[Source data]
══════════════════════════════

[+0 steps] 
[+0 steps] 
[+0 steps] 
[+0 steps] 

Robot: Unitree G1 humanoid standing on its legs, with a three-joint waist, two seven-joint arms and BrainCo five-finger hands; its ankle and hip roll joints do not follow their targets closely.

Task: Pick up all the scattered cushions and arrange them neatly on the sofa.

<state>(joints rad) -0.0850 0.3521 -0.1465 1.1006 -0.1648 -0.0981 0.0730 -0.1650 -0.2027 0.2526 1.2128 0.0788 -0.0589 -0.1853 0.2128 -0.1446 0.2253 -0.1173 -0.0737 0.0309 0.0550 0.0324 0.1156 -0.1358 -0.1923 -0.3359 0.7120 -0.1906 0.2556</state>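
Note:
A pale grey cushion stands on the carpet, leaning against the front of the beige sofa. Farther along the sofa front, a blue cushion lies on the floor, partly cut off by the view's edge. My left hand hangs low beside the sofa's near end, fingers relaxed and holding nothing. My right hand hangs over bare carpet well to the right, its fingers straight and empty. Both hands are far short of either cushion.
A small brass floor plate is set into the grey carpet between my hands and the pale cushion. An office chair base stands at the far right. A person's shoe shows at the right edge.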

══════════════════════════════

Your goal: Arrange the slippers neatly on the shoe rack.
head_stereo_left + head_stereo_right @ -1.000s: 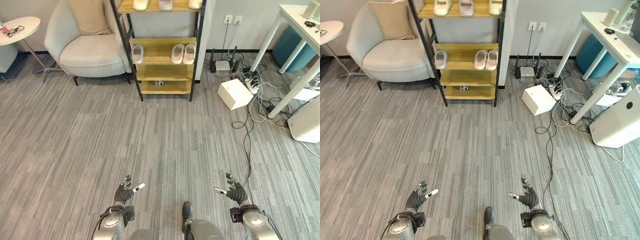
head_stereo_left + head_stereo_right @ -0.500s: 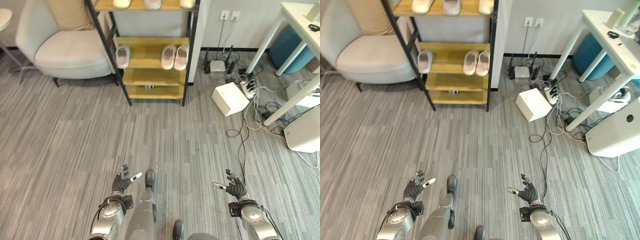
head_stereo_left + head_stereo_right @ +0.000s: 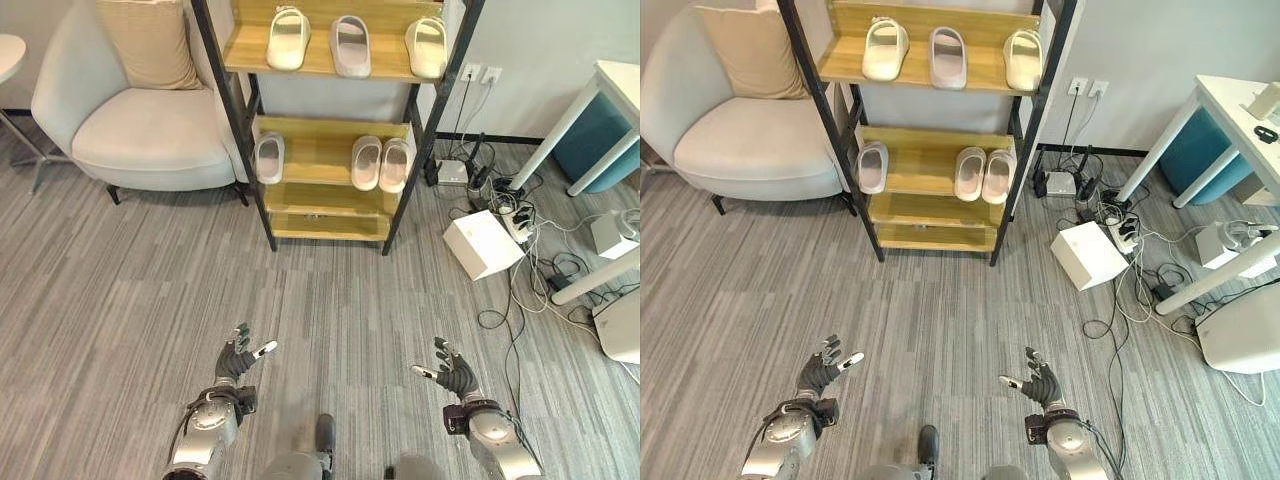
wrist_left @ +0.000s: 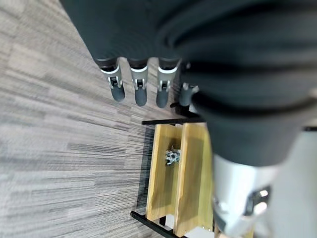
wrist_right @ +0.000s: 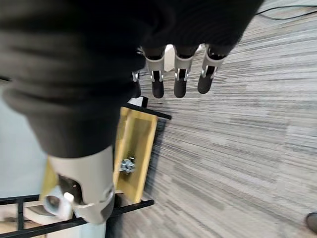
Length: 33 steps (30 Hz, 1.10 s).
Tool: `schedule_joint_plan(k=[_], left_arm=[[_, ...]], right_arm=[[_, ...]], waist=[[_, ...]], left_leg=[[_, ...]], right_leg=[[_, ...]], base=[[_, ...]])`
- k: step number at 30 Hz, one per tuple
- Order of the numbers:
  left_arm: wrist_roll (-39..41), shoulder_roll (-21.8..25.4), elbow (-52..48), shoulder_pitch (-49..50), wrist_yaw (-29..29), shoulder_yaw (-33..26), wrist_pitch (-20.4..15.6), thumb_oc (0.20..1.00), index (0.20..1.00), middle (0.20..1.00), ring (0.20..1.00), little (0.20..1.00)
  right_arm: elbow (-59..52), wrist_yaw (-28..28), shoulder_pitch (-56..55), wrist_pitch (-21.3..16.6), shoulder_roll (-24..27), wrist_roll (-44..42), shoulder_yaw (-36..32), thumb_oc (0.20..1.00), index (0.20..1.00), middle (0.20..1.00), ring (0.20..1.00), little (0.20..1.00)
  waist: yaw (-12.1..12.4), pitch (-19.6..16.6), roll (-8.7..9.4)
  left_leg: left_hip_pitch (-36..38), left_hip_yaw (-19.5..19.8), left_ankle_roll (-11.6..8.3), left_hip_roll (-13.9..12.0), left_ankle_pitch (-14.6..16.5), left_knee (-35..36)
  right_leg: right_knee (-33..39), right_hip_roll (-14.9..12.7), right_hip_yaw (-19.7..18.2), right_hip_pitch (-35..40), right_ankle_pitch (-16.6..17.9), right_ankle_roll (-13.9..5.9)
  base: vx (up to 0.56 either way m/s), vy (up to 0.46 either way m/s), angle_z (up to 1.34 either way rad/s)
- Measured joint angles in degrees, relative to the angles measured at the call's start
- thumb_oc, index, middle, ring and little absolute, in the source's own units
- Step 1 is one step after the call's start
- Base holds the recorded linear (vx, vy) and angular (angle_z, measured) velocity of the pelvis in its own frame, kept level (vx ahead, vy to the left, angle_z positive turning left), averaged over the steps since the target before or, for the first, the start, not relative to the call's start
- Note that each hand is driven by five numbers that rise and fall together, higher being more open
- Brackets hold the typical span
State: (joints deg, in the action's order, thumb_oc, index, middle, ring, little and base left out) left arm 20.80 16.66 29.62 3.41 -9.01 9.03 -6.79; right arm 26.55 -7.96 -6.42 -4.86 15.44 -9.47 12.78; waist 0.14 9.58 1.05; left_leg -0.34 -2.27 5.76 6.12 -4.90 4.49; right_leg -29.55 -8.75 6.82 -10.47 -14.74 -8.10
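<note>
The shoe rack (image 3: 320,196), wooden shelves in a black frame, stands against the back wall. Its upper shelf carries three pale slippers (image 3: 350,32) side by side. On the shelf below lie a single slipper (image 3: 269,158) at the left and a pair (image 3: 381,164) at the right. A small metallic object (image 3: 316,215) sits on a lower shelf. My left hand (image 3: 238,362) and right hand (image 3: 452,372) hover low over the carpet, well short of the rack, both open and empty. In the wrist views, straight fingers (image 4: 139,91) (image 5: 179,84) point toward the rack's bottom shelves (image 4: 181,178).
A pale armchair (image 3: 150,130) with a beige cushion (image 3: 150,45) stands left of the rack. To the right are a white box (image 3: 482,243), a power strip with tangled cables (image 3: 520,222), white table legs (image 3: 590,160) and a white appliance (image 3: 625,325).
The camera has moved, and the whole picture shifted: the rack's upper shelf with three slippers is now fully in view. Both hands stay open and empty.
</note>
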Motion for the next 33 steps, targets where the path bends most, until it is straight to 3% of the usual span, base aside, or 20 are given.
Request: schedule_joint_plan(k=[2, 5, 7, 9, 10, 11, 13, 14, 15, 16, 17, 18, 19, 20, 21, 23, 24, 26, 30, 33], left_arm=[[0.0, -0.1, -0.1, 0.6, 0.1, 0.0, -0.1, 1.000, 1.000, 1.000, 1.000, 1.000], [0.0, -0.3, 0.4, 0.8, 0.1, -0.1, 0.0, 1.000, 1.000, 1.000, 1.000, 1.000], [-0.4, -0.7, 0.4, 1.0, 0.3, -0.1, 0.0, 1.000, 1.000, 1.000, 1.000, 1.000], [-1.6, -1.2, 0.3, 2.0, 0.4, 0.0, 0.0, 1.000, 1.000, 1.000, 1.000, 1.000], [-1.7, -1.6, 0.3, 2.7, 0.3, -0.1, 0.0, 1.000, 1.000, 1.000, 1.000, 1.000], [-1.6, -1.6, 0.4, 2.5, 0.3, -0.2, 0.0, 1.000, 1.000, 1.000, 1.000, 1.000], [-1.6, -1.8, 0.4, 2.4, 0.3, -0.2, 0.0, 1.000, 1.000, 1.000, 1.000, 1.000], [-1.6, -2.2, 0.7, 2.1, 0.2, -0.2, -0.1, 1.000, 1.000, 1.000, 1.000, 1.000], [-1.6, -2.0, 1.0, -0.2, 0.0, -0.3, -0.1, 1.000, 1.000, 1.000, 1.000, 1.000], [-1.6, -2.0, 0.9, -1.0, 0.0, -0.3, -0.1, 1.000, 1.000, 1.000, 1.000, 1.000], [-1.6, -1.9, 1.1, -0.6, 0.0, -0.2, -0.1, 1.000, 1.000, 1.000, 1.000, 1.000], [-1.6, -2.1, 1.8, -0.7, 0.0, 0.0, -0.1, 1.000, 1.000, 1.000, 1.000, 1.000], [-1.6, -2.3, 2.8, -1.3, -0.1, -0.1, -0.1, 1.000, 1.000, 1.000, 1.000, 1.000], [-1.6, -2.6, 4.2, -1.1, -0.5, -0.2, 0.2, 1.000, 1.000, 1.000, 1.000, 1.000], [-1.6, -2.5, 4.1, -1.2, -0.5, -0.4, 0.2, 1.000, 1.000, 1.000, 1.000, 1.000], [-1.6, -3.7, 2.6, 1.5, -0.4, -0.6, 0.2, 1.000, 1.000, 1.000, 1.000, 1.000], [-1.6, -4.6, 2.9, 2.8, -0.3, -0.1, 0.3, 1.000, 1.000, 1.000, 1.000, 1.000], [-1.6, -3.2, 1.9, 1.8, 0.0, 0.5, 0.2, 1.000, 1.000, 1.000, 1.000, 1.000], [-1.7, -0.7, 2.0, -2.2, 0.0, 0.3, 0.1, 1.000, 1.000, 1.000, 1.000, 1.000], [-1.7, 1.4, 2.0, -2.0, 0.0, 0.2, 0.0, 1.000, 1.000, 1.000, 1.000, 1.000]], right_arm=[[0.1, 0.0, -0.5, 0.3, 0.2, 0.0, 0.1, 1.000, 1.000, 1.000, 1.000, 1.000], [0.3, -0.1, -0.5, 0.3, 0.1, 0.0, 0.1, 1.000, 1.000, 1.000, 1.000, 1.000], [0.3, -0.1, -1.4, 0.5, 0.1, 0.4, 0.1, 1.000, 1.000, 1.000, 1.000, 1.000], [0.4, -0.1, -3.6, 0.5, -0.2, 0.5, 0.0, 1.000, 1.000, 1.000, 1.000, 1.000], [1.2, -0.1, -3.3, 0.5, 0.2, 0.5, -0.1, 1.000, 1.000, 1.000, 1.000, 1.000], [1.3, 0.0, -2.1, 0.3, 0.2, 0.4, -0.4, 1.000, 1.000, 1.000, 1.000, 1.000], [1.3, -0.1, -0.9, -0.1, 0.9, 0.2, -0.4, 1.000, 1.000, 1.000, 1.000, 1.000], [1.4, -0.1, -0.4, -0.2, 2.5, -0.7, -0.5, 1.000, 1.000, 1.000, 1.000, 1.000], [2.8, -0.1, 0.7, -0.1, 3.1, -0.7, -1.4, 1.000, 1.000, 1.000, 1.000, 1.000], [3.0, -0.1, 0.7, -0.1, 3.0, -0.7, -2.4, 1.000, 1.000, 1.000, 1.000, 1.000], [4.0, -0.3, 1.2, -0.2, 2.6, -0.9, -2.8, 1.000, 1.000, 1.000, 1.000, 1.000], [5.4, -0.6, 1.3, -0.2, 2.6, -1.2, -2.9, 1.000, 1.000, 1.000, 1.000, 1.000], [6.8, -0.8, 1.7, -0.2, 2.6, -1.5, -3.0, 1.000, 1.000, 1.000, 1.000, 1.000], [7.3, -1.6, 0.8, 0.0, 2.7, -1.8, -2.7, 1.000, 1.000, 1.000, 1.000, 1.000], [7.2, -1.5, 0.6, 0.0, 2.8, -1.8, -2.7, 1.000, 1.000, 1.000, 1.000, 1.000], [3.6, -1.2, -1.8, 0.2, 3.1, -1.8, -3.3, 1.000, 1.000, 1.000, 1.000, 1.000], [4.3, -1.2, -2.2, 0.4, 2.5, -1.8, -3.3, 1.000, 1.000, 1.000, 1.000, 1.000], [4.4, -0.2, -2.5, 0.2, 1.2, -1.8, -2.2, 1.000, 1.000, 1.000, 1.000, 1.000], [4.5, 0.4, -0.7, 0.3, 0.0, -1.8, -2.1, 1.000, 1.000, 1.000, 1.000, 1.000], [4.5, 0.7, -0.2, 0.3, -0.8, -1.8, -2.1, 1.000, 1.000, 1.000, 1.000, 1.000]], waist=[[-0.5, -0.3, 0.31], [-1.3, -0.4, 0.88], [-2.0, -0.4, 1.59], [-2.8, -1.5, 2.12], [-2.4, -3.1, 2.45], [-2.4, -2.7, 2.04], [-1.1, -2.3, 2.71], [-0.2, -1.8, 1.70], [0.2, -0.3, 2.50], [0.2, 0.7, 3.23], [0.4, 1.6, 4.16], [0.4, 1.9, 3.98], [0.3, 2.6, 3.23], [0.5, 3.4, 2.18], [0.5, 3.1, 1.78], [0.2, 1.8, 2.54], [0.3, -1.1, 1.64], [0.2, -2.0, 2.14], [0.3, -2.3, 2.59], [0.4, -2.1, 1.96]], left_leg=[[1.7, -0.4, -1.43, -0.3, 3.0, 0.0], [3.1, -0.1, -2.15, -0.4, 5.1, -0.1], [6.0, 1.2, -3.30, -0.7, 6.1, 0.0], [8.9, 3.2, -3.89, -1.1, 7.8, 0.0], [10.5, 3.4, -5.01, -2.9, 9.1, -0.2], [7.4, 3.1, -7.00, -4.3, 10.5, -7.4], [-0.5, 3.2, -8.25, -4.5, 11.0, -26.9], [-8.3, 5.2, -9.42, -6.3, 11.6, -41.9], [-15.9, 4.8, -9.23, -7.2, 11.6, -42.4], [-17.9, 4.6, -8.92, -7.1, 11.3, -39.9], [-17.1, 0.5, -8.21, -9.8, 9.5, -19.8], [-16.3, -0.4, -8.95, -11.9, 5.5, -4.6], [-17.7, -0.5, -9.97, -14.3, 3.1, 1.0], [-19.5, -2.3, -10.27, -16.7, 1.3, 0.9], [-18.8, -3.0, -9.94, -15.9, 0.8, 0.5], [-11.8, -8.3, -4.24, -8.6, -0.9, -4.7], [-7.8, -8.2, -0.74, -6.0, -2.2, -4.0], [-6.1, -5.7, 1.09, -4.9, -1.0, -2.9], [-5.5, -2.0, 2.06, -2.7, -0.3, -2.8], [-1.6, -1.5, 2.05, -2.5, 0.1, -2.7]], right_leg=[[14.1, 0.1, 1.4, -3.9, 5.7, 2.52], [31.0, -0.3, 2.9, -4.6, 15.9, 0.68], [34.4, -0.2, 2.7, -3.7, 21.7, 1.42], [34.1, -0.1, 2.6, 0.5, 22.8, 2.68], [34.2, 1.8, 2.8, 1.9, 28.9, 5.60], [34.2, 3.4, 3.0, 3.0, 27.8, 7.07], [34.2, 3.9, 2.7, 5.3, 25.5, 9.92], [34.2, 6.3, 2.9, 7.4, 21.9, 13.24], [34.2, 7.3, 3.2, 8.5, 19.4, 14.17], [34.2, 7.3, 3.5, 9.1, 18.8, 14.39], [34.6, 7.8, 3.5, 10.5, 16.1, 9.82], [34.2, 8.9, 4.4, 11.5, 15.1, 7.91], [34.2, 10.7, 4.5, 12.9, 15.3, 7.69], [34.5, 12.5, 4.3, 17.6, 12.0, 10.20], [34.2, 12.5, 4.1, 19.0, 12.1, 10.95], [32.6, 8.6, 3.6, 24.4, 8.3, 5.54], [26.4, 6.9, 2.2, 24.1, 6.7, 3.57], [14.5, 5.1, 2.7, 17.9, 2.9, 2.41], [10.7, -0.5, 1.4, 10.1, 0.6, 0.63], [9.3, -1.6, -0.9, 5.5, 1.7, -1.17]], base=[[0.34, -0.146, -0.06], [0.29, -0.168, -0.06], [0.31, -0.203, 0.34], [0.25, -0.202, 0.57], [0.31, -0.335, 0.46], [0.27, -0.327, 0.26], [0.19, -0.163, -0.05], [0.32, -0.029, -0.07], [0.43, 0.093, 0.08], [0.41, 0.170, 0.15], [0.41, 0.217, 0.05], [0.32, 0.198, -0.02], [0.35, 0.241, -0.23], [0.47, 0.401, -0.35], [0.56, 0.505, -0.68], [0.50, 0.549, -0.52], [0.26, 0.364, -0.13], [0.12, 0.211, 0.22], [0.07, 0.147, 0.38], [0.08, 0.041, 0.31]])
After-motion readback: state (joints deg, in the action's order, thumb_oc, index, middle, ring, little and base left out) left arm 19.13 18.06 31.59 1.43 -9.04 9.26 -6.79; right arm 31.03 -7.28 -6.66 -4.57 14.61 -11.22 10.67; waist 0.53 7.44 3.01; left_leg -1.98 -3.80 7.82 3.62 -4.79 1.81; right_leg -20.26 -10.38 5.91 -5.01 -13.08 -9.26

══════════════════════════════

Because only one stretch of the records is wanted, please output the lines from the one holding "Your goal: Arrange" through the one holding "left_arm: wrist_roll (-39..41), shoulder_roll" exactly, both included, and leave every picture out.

Your goal: Arrange the slippers neatly on the shoe rack.
head_stereo_left + head_stereo_right @ -1.000s: 
head_stereo_left + head_stereo_right @ -0.500s: 
head_stereo_left + head_stereo_right @ +0.000s: 
wrist_left @ +0.000s: 
wrist_right @ +0.000s: 
Length: 33 steps (30 Hz, 1.10 s).
Tool: `schedule_joint_plan(k=[_], left_arm=[[_, ...]], right_arm=[[_, ...]], waist=[[_, ...]], left_leg=[[_, ...]], right_leg=[[_, ...]], base=[[_, ...]])`
- k: step number at 30 Hz, one per tuple
- Order of the numbers:
  left_arm: wrist_roll (-39..41), shoulder_roll (-21.8..25.4), elbow (-52..48), shoulder_pitch (-49..50), wrist_yaw (-29..29), shoulder_yaw (-33..26), wrist_pitch (-20.4..15.6), thumb_oc (0.20..1.00), index (0.20..1.00), middle (0.20..1.00), ring (0.20..1.00), little (0.20..1.00)

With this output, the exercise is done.